University of Texas Medical Branch, Galveston, TX, USA.
Mod Pathol. 2021 Mar;34(3):522-531. doi: 10.1038/s41379-020-00700-x. Epub 2020 Oct 16.
Coronavirus disease 2019 (COVID-19) is a novel disease resulting from infection with severe acute respiratory syndrome coronavirus 2 (SARS-CoV-2), which has quickly risen since the beginning of 2020 to become a global pandemic. As a result of the rapid growth of COVID-19, hospitals are tasked with managing an increasing volume of these cases with neither a known effective therapy, an existing vaccine, nor well-established guidelines for clinical management. The need for actionable knowledge amidst the COVID-19 pandemic is dire and yet, given the urgency of this illness and the speed with which the healthcare workforce must devise useful policies for its management, there is insufficient time to await the conclusions of detailed, controlled, prospective clinical research. Thus, we present a retrospective study evaluating laboratory data and mortality from patients with positive RT-PCR assay results for SARS-CoV-2. The objective of this study is to identify prognostic serum biomarkers in patients at greatest risk of mortality. To this end, we develop a machine learning model using five serum chemistry laboratory parameters (c-reactive protein, blood urea nitrogen, serum calcium, serum albumin, and lactic acid) from 398 patients (43 expired and 355 non-expired) for the prediction of death up to 48 h prior to patient expiration. The resulting support vector machine model achieved 91% sensitivity and 91% specificity (AUC 0.93) for predicting patient expiration status on held-out testing data. Finally, we examine the impact of each feature and feature combination in light of different model predictions, highlighting important patterns of laboratory values that impact outcomes in SARS-CoV-2 infection.

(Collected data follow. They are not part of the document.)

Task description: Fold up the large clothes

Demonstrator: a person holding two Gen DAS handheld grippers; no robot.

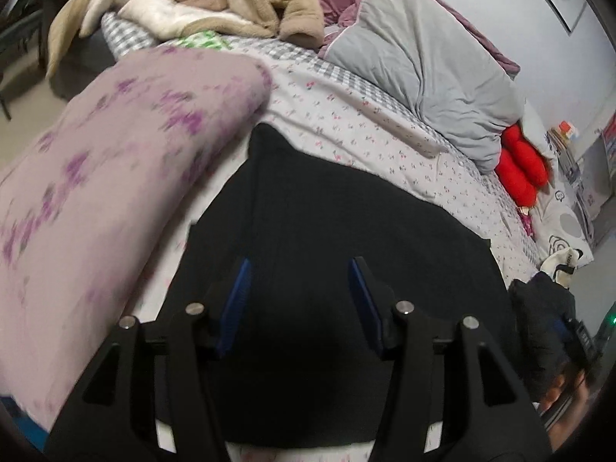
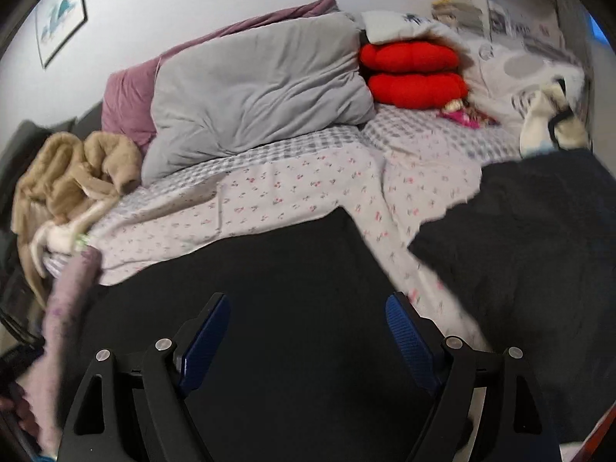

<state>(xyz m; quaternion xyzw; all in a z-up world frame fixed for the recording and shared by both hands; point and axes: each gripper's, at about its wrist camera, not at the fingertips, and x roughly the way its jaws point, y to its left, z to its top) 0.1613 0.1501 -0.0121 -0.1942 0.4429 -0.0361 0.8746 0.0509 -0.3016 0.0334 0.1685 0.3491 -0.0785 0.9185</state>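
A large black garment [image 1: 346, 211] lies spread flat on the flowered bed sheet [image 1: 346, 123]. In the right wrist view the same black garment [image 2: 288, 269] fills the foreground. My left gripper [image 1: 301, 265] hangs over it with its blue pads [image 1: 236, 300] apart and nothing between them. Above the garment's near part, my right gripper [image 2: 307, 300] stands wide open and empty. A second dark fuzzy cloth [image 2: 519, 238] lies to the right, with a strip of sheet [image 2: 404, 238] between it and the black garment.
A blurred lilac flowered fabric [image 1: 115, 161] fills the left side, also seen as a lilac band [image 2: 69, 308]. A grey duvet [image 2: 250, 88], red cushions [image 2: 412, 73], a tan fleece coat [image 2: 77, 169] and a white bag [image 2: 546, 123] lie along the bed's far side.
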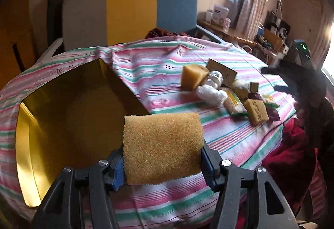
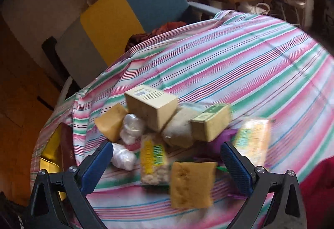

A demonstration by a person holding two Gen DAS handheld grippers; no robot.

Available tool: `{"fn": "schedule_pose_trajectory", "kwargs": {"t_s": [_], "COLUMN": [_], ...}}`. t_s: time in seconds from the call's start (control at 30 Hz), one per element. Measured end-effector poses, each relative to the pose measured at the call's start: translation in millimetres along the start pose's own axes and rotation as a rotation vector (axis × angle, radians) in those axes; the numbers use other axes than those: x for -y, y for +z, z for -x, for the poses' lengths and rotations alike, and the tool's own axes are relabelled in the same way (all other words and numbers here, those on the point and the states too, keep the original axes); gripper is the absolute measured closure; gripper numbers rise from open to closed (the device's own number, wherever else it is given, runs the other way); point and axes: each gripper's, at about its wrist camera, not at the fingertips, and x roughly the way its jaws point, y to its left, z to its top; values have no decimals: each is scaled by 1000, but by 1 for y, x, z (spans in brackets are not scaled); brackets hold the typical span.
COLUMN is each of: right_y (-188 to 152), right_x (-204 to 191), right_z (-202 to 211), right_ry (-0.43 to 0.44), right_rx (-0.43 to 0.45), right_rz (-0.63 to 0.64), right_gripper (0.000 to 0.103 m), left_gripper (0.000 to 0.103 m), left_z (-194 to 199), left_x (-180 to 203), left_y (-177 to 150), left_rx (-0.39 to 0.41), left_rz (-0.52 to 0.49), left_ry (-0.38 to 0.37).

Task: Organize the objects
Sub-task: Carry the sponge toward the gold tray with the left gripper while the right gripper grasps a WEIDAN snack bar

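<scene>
Yellow porous sponge block (image 1: 162, 148) sits pinched between the half-closed jaws of the left gripper (image 1: 161, 163), beside the open gold-lined box (image 1: 27, 145) at the striped tablecloth's (image 1: 219, 135) left edge. Judged step: carrying it boxward; releasing inside comes next. Right gripper (image 2: 167, 163) gapes empty over the remaining pile.

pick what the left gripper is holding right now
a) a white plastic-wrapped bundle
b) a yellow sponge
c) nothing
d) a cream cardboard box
b: in the left wrist view the left gripper pinches a yellow sponge between its blue pads, near the open yellow box.
</scene>
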Motion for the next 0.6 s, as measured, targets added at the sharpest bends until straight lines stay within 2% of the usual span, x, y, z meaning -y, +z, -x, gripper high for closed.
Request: {"fn": "schedule_pose_trajectory", "kwargs": {"t_s": [0.23, 0.37, 0.5, 0.6], "right_y": [-3, -1, 8, 11], "right_x": [19, 43, 71, 72], "right_z": [11, 11, 6, -7], "right_ry": [-64, -179, -267, -311], "right_rx": [-61, -63, -79, -126], "right_rz": [23, -33, -124, -101], "right_gripper": [0, 1, 5, 13], "left_gripper": [43, 43, 43, 43], "left_z": [13, 20, 26, 28], "left_x": [-31, -50, -70, -80], "left_y": [-7, -15, -21, -25], "left_rx": [20, 26, 29, 29], "left_rz": [85, 119, 166, 191], "left_ry": [37, 68, 101, 120]}}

2019 年冠状病毒病(COVID-19)是一种新型疾病,由严重急性呼吸系统综合征冠状病毒 2(SARS-CoV-2)感染引起,自 2020 年初以来迅速蔓延,成为全球大流行。由于 COVID-19 病例的迅速增加,医院需要管理越来越多的此类病例,但目前尚无有效的治疗方法、已有的疫苗,也没有明确的临床管理指南。在 COVID-19 大流行期间,急需可采取行动的知识,但鉴于这种疾病的紧迫性以及医疗保健工作者必须迅速制定管理措施的速度,没有足够的时间等待详细、对照、前瞻性临床研究的结论。因此,我们进行了一项回顾性研究,评估了 SARS-CoV-2 阳性 RT-PCR 检测结果患者的实验室数据和死亡率。本研究的目的是确定死亡率最高的患者的预后血清生物标志物。为此,我们使用 398 名患者(43 名死亡和 355 名存活)的五个血清化学实验室参数(C 反应蛋白、血尿素氮、血清钙、血清白蛋白和乳酸)构建了一个机器学习模型,用于预测患者在死亡前 48 小时的死亡情况。所得支持向量机模型在验证数据上实现了 91%的灵敏度和 91%的特异性(AUC 0.93),用于预测患者的死亡状态。最后,我们根据不同的模型预测,检查了每个特征和特征组合的影响,突出了对 SARS-CoV-2 感染结局有影响的重要实验室值模式。